The right carat (>) is used to redirect output. For example, the command myprog<input.txt>output.txt & would launch the program myprog in the background, accept input from the text file input.txt rather than the (default) keyboard, and output results to the file output.txt rather than the (default) screen. You could monitor the progress of myprog if desired by issuing the command tail –f output.txt.
The double right carat (>>) is like the right carat except that it will append, rather that overwrite, data to an output file. For example the command myprog<input.txt>>output.txt & would launch the program myprog in the background, accept input from the text file input.txt rather than the (default) keyboard, and append results to the file output.txt rather than the (default) screen. If output.txt does not already exist, it will be created.
The pipe (|) is used to feed the output of one program into another. For example, the command myprog<input.txt|tee output.txt would launch the program myprog, accept input from the file input.txt, and send the results to the program tee, which sends output to both the screen and the file output.txt. This example is another way to monitor the progress of an executing program while saving the output to a text file.

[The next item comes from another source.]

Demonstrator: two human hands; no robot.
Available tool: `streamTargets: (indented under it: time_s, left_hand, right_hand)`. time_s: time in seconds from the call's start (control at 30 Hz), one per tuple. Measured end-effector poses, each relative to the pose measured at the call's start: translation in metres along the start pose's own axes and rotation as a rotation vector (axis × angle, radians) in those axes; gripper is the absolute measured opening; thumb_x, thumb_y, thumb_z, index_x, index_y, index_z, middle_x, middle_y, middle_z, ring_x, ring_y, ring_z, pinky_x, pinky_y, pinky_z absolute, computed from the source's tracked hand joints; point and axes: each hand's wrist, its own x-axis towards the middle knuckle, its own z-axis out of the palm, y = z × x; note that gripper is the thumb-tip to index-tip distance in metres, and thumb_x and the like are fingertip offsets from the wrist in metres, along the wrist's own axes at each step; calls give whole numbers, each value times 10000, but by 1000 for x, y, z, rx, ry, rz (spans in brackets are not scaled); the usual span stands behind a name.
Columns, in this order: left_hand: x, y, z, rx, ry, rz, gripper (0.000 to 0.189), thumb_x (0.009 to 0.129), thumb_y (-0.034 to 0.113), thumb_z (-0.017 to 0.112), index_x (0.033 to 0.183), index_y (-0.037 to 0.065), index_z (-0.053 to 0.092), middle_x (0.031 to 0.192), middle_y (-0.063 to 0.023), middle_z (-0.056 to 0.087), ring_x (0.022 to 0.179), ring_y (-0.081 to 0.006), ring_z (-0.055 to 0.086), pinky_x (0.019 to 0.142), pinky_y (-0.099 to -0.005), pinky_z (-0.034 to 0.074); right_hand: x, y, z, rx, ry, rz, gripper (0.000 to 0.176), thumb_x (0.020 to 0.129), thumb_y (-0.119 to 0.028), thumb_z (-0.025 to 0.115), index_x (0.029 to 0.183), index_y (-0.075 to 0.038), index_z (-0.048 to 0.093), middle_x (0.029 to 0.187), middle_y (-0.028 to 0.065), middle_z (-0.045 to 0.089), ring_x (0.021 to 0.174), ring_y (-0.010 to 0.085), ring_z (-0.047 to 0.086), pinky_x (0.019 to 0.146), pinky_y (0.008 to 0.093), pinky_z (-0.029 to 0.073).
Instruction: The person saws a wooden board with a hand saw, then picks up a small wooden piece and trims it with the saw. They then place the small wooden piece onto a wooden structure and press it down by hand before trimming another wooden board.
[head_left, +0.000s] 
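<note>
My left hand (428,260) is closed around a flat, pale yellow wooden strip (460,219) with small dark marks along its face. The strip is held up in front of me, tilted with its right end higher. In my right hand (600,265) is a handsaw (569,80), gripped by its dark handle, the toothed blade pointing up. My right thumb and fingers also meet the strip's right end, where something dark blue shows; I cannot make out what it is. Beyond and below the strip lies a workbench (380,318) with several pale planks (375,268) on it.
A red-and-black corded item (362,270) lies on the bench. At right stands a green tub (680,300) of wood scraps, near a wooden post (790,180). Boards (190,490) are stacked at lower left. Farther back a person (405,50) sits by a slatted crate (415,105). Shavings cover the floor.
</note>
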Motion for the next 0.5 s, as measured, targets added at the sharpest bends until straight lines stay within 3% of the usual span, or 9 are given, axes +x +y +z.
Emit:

Customizing Your Linux Environment

It is possible to customize your Linux environment to make it easier to navigate through your directories and projects. To customize your environment, edit the .tcshrc file in your home directory. Commands in this directory will be executed each time you open a new shell window. The following types of commands are useful to have in your .tcshrc file:

set history = 100—this setting allows the last 100 commands to be remembered. You can call them up at the prompt by pressing the ↑ key as described previously.
alias name ‘command’—This command is used to designate a shortcut name for a complicated command. For example the command alias project10 ‘cd /projects/project10/refine/ncs/’ would allow you execute the long complicated directory change in single quotes by simply typing project10 at the prompt. Any valid Linux command can be placed within the single quotes.